=== Section Start ===

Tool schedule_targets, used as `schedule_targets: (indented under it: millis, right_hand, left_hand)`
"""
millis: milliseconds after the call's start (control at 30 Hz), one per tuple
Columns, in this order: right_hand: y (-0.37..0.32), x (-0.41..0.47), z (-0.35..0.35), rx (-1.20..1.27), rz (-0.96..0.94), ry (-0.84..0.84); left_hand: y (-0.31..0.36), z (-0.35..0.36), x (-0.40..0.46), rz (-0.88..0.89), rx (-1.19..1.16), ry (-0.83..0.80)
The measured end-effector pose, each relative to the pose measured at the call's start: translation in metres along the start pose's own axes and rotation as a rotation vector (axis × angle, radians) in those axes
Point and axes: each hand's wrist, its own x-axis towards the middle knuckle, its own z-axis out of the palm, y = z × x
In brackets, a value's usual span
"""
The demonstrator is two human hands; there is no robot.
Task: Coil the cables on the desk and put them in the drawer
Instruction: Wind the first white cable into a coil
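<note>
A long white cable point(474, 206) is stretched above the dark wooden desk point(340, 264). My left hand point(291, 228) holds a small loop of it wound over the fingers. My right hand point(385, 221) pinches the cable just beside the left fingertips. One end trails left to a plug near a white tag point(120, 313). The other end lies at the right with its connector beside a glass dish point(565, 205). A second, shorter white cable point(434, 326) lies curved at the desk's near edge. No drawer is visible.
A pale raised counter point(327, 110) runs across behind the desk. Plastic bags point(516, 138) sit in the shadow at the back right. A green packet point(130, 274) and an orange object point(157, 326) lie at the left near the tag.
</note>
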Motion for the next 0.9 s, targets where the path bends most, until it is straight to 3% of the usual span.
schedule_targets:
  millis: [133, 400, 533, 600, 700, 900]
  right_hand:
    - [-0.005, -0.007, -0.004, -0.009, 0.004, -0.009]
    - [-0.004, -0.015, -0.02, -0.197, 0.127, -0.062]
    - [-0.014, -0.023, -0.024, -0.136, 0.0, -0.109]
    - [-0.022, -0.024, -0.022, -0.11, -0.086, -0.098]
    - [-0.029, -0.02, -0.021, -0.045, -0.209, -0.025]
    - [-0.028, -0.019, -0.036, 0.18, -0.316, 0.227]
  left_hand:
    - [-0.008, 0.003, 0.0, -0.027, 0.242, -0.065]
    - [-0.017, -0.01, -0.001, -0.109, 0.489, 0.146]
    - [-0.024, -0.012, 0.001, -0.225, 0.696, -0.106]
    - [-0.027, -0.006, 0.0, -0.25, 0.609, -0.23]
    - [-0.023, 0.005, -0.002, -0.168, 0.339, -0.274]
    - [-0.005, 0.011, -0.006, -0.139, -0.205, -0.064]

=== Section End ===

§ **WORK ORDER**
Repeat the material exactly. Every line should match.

§ **TASK RESULT**
Tool schedule_targets, used as `schedule_targets: (indented under it: millis, right_hand, left_hand)`
"""
millis: milliseconds after the call's start (control at 30 Hz), one per tuple
Columns, in this order: right_hand: y (-0.37..0.32), x (-0.41..0.47), z (-0.35..0.35), rx (-1.20..1.27), rz (-0.96..0.94), ry (-0.84..0.84); left_hand: y (-0.31..0.36), z (-0.35..0.36), x (-0.40..0.46), rz (-0.88..0.89), rx (-1.19..1.16), ry (-0.83..0.80)
The measured end-effector pose, each relative to the pose measured at the call's start: translation in metres along the start pose's own axes and rotation as a rotation vector (axis × angle, radians) in those axes
Point and axes: each hand's wrist, its own x-axis towards the middle knuckle, its own z-axis out of the palm, y = z × x
In brackets, a value's usual span
"""
The demonstrator is two human hands; there is no robot.
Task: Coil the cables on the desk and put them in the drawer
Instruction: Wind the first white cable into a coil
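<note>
A long white cable point(474, 206) is stretched above the dark wooden desk point(340, 264). My left hand point(291, 228) holds a small loop of it wound over the fingers. My right hand point(385, 221) pinches the cable just beside the left fingertips. One end trails left to a plug near a white tag point(120, 313). The other end lies at the right with its connector beside a glass dish point(565, 205). A second, shorter white cable point(434, 326) lies curved at the desk's near edge. No drawer is visible.
A pale raised counter point(327, 110) runs across behind the desk. Plastic bags point(516, 138) sit in the shadow at the back right. A green packet point(130, 274) and an orange object point(157, 326) lie at the left near the tag.
</note>
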Motion for the next 0.9 s, targets where the path bends most, until it is straight to 3% of the usual span.
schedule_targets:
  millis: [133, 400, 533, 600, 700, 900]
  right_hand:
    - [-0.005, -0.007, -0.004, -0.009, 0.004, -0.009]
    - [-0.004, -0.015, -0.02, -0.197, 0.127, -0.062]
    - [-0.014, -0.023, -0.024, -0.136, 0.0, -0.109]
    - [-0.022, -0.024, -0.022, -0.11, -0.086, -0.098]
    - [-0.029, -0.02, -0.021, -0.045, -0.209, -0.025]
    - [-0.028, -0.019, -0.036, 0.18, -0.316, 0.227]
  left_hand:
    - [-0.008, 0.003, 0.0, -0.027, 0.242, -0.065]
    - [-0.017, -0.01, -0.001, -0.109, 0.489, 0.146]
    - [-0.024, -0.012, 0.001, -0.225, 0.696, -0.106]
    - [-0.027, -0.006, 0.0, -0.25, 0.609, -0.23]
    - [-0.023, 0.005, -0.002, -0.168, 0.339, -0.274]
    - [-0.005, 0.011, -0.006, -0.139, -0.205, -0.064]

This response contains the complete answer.